追ってくる旦那がいる、連れ戻されたら不幸になる、子供と母親も引き離されるだろう…というそのドキドキハラハラを固唾を飲んで見守るのがこのドラマの楽しみなのだと思うし、トヨエツのかっこよさに目を奪われて、ぽーっとのぼせてしまいそうになるんだけども…しっかり構築された人物設定とリアリティのある舞台であるが故に、この逃走劇を観ていても「幸せになれる方法を立ち止まって考えずに逃げるのは大人のやることではない」という思いが頭から消えないわたし。

また、かほりは結果的に理森・詩織・広務に暗い影を落としていなくなるのだが…結果、かほりが贖罪のため&理森を護るために実行したであろう「強制リセット」は罪をあがなうどころか、これからも生きていかなければならない理森にさらなる「十字架」を押し付けていったのではないか。

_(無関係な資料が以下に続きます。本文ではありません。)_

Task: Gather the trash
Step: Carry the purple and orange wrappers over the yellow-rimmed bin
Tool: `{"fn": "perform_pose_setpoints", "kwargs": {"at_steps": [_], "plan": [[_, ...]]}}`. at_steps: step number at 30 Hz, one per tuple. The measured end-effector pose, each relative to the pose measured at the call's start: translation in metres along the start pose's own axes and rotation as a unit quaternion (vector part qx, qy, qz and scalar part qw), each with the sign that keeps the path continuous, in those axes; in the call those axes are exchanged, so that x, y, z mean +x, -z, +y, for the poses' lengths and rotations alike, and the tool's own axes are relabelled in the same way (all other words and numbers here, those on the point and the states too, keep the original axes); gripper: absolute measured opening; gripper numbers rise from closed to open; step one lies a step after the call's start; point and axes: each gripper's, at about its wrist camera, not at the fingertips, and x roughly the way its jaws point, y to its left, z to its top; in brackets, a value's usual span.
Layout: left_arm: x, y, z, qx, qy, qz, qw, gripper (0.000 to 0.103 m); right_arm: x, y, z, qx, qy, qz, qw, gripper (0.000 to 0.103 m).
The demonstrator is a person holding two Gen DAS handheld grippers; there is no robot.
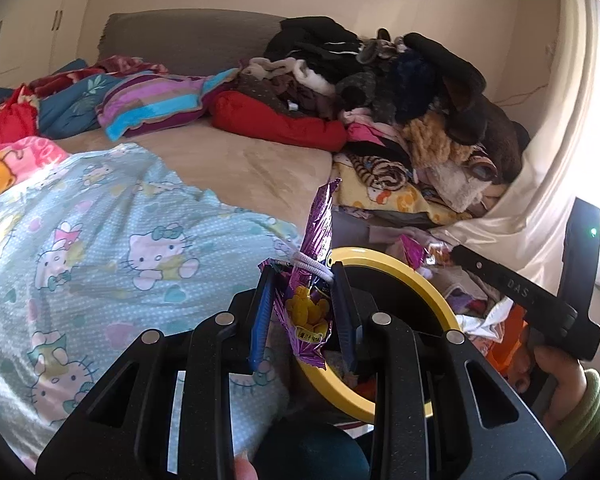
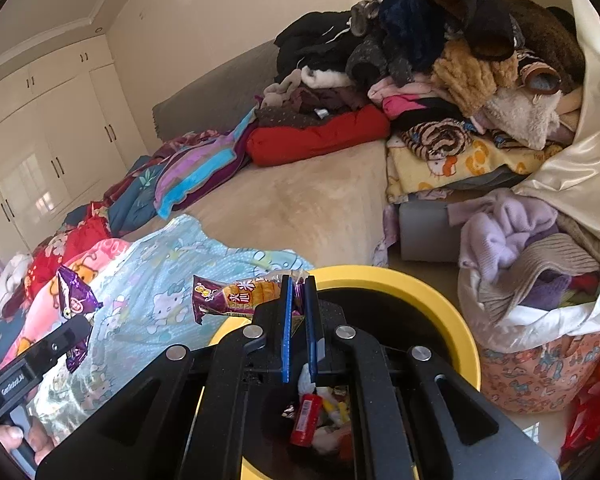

理森は生きることで贖罪をするのだが、その姿はなんとも可哀想に思えてしまう。

またそんな理森を憎みつつ、真実を知り、やがて愛するようになる詩織の心情も、かほりの面影を抱きつつ、その娘・詩織の心を最終的に受け入れる理森の心情も私にはどうもわからない…。

なので、理森・かほり・詩織の逃亡生活を観ているよりも、広務が血相を変えて「どんなことしてもいいから妻を連れ戻したい!おれが望んで手に入れた女なのだから!」という執念の方がよほどリアリティがあり、いっそ元凶を断ち切ってやる!と言わんばかりに斧を握り締める広務の表情を観ると、そちらの方を応援したいと軍配を上げてしまうのはやはり贔屓目なのか…?


佐野史郎さんの役どころデータ

役名:綿貫広務(わたぬきひろむ)
職業:綿貫建設専務→清澄市長
女性関係:妻・かほり 娘:詩織(広務の実子ではなく、かほりの前夫との娘)

なお、佐野さんもご自身のサイトで「撮影裏話」をつづっている。
「青い鳥」ファンにはたまらない内容になっていると思うので未読のかたは是非ごらんください。

佐野史郎/撮影現場、密着レポート

<<おまけ>>

この記事、2023年の1月くらいに書き始めて、ちょっと辛口かな~偏見かな~「青い鳥」ファンの人怒るかな~(;^_^A)などと悩み続けながら書き上げた後ずーっと下書きに入っていました。久々に読み返したら自分の文章じゃないみたいだった(笑)そろそろ出してみるか、と思って出しました。


このドラマの佐野さん成分以外で好きなところは北海道が出てくること。
北海道の景色がドラマに出てくると、なんとなく親しみを覚えます。
ふるさとー!って感じです。


第7章で宇梶さんが探す湖の候補として「朱鞠内湖(しゅまりないこ)」を出していたのが個人的にツボでした。あまり北海道出身でも「朱鞠内湖」って口に出すこと少ない気するのよね。